Posted by Peter Hiscocks on 10/25/2016


Before the invention of the silicon diode, designers had the choice of germanium point contact diodes for low currents, copper-oxide rectifiers in instruments, and selenium rectifiers for power applications. The selenium rectifier replaced the vacuum tube rectifier in the period 1950 onward and was in use until the 70's. Selenium rectifiers are recognizable by the cooling fins, which are often painted green or orange.

We were given a three-phase selenium rectifier, taken from an ancient Honda 150 motorcycle. The alternator is wired to produce 3 sine wave outputs, each 120 degrees apart. The rectifier consists of three diodes with one common terminal, so that the output is a reasonable approximation of direct current.

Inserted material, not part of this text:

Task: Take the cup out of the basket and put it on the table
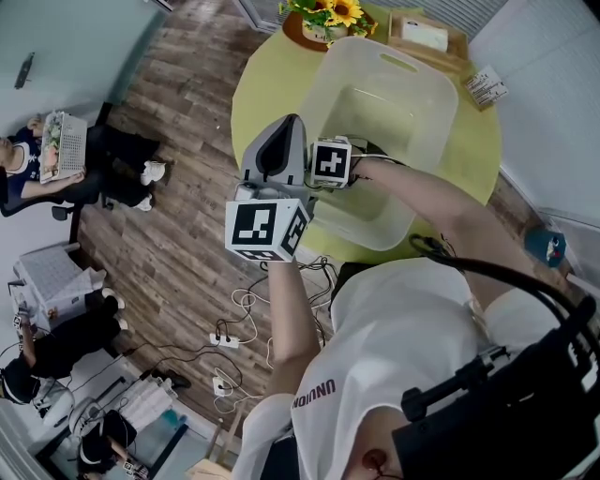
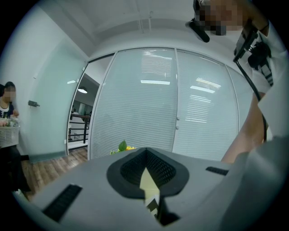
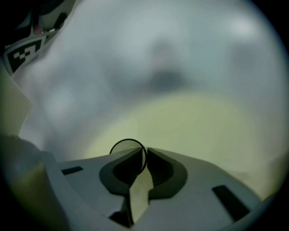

The owner of the bike had replaced the selenium rectifier with a modern three-phase silicon diode array, a much smaller and probably more efficient device.  Was the selenium rectifier still good?  We measured the forward and reverse resistance with a multimeter, and the results were inconclusive.

The Wikipedia page on Selenium Rectifier mentions that a 'forming current' may be required after a long period of disuse, and long period of disuse applies in this case: it had been out of service 40 years or more.  The forming current is a minimum current to regenerate the proper operation. So we connected it to a CTR-101 curve tracer to run the forward characteristic curve. 

Unlike a multimeter test, the curve tracer exercises the device under test over a range of voltage and currents, so it's a much more informative measurement.

As you can see from the graph, the forward characteristic is a classic diode curve with a threshold about 0.2 volts, increasing to 0.8 volts at 1 amp forward current.  Switching on the measurement cursors, the forward resistance over the linear region is 0.37 ohms.

The reverse characteristic shows a reverse current of 800uA or so up to a reverse voltage of 30 volts, also very respectable.

This is the measurement of one of the three diodes: the other two have a similar characteristic.

So yes, the selenium rectifier is still functional. And the Honda 150 engine also runs just fine, and is being used to drive a home-constructed sawmill.